The Economics of Biodiversity

Articles
Jan 23, 2026

The Economics of Biodiversity: The Dasgupta Review was published in 2021 and commissioned by the United Kingdom Treasury. Led by economist Sir Partha Dasgupta, the comprehensive 610-page report examines how economic systems contribute to biodiversity loss and why this loss threatens long-term human wellbeing, health, and prosperity.

The Review’s central message is that economies are embedded within nature, not separate from it. Biodiversity and healthy ecosystems support food systems, clean air and water, climate stability, and livelihoods. Yet modern economic activity treats nature as if it were limitless, leading to rapid environmental degradation and increasing risks to societies worldwide.

A key problem identified is how economic success is measured. Common key indicators such as gross domestic product track short-term production (output) but ignore damage to ecosystems (collective cost). As a result, countries can appear wealthier while running down forests, fisheries, soils, and local species in the process. The Review proposes measuring “inclusive wealth,” which accounts for:

  • Natural capital, including ecosystems and biodiversity
  • Human capital, such as health, education, and skills
  • Produced capital, including infrastructure and technology

The Review also highlights the health consequences of biodiversity loss and pollution. Air and water pollution are shown to impose major health costs, particularly in low- and middle-income countries, through increased illness and premature death. Biodiversity loss, combined with land-use change and global movement of people and goods, is also linked to a higher risk of infectious disease outbreaks and pandemics.

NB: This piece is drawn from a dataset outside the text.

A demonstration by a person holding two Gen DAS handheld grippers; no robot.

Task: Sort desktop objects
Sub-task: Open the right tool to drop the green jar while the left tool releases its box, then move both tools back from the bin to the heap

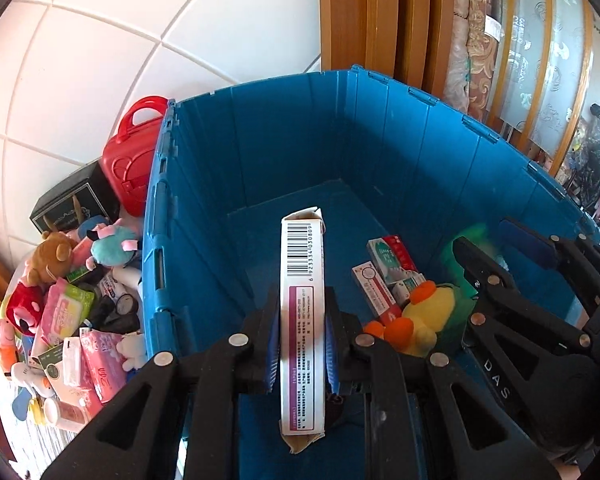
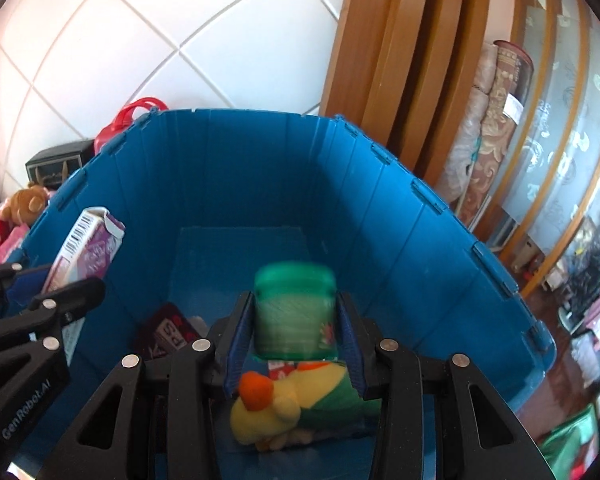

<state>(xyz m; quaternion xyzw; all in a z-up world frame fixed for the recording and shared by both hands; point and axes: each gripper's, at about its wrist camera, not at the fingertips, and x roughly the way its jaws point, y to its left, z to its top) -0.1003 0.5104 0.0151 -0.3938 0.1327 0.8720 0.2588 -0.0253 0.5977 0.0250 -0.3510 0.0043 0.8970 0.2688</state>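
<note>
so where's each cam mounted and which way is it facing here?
Left wrist: on the left gripper, looking down its fingers into the blue bin; its fingers clamp a white box; right gripper shows at right.
Right wrist: on the right gripper, angled down into the same blue bin; a blurred green container sits between its fingers; left gripper at left.
Shared: bin, white box, yellow plush duck.

Green container (image 2: 295, 312) blurred between the right tool's (image 2: 296, 344) pads, label unreadable.
</note>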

In contrast, the report emphasizes that high biodiversity can be a critical source of health benefits. For example, many modern pharmaceuticals—including antibiotics, antivirals, and antiparasitic drugs—are derived from natural compounds. A large share of new drugs developed in recent decades trace back to biodiversity. Vast numbers of plant, marine, and microbial species remain unstudied, meaning biodiversity holds significant “option value” for future drug discovery.

The Review also underscores the importance of traditional and natural medicines, which millions of people rely on as their primary form of healthcare. Ecosystem degradation threatens these knowledge systems and the species they depend on, while weak protection of Indigenous knowledge allows economic value to flow away from the communities that have stewarded it for generations.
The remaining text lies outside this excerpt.